[[ GIVEN DATA, beginning ]]

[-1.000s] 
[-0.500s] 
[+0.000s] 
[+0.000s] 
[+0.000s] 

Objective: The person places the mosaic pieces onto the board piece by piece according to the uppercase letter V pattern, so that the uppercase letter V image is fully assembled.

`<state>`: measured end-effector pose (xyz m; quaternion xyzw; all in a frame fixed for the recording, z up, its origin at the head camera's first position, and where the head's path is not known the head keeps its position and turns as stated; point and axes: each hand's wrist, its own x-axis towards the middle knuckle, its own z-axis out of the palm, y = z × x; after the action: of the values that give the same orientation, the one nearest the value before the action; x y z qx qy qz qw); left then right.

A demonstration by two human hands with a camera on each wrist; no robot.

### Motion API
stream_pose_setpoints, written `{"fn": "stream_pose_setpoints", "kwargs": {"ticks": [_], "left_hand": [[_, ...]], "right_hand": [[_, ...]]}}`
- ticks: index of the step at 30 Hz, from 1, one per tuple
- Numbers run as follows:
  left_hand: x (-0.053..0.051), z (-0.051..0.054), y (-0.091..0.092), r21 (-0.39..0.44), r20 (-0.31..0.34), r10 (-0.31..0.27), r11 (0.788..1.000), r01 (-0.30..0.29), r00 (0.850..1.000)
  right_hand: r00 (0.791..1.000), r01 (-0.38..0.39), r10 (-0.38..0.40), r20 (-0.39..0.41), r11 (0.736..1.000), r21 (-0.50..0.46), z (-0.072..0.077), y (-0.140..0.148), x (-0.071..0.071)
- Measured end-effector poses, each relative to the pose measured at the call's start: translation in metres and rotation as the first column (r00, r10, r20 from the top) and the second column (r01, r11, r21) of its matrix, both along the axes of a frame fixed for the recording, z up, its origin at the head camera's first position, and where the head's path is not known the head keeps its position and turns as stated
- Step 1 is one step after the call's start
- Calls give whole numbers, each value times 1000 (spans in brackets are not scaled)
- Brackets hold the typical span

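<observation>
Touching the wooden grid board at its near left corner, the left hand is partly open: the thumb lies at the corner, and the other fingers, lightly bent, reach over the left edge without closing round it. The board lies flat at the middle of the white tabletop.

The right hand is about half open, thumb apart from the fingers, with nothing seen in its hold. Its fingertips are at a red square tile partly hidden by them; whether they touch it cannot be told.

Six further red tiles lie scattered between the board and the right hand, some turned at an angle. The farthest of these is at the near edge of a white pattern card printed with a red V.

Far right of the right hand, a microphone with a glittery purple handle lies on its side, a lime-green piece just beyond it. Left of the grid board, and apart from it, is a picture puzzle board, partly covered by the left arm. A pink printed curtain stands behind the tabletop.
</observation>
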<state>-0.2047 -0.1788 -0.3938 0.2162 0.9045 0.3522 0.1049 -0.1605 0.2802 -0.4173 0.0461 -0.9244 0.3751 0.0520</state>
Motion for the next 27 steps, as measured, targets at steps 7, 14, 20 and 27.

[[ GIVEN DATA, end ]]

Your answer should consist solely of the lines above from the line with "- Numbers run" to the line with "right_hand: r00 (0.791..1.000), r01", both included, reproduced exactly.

§ FINAL ANSWER
- Numbers run as follows:
  left_hand: x (-0.053..0.051), z (-0.051..0.054), y (-0.091..0.092), r21 (-0.39..0.44), r20 (-0.31..0.34), r10 (-0.31..0.27), r11 (0.788..1.000), r01 (-0.30..0.29), r00 (0.850..1.000)
  right_hand: r00 (0.791..1.000), r01 (-0.38..0.39), r10 (-0.38..0.40), r20 (-0.39..0.41), r11 (0.736..1.000), r21 (-0.50..0.46), z (-0.072..0.077), y (-0.140..0.148), x (-0.071..0.071)

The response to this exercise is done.